■ Goal of the exercise
Please restate word for word the lines of the entries below from the one with "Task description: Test" to the one with "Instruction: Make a", inclusive, and leave out every picture.

■ Input
================================
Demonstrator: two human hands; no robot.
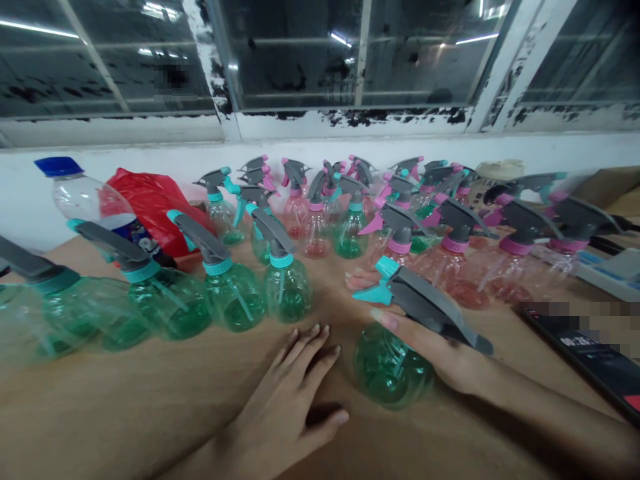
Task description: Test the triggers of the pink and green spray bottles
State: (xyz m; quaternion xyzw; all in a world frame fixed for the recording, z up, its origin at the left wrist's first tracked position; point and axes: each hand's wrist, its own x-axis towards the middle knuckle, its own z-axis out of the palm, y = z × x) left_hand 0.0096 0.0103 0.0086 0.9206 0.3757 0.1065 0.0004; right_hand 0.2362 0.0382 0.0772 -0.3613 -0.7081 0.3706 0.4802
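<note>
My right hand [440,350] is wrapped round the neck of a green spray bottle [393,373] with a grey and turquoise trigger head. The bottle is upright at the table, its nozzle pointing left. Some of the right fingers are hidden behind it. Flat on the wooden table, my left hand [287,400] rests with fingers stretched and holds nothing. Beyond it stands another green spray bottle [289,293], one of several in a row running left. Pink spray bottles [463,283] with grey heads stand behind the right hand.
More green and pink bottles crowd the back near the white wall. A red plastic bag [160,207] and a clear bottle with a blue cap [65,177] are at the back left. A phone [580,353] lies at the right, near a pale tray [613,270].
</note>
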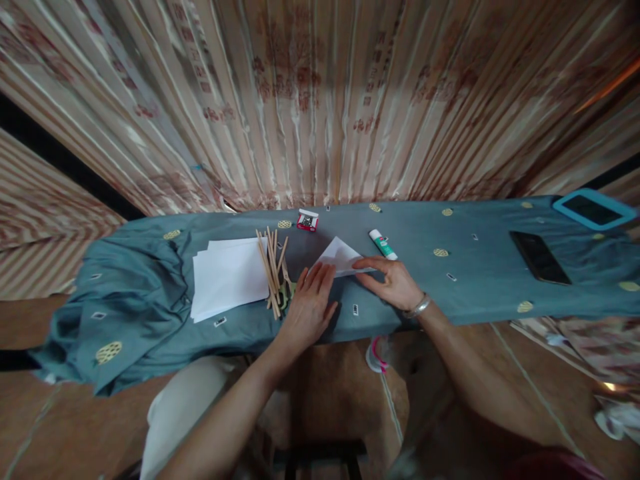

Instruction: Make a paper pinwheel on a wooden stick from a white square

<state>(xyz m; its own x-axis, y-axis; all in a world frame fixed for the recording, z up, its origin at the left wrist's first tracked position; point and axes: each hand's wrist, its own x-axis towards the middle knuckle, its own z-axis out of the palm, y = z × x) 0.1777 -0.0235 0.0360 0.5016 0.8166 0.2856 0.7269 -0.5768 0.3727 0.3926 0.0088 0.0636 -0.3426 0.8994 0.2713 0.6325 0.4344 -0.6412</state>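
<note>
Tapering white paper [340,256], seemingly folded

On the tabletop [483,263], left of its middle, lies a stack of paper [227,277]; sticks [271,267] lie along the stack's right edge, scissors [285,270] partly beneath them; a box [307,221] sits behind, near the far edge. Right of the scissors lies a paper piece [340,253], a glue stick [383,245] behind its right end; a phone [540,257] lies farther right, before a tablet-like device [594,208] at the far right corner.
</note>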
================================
■ Task result
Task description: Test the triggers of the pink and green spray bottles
State: (xyz m; quaternion xyzw; all in a world frame fixed for the recording, z up, its origin at the left wrist's first tracked position; point and axes: each hand's wrist, its own x-axis towards the middle knuckle, its own z-axis out of the palm, y = z × x) left_hand 0.0096 0.0103 0.0086 0.9206 0.3757 0.1065 0.0004; right_hand 0.2362 0.0382 0.0772 -0.3613 -0.7081 0.3706 0.4802
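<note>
My right hand [440,350] is wrapped round the neck of a green spray bottle [393,373] with a grey and turquoise trigger head. The bottle is upright at the table, its nozzle pointing left. Some of the right fingers are hidden behind it. Flat on the wooden table, my left hand [287,400] rests with fingers stretched and holds nothing. Beyond it stands another green spray bottle [289,293], one of several in a row running left. Pink spray bottles [463,283] with grey heads stand behind the right hand.
More green and pink bottles crowd the back near the white wall. A red plastic bag [160,207] and a clear bottle with a blue cap [65,177] are at the back left. A phone [580,353] lies at the right, near a pale tray [613,270].
</note>
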
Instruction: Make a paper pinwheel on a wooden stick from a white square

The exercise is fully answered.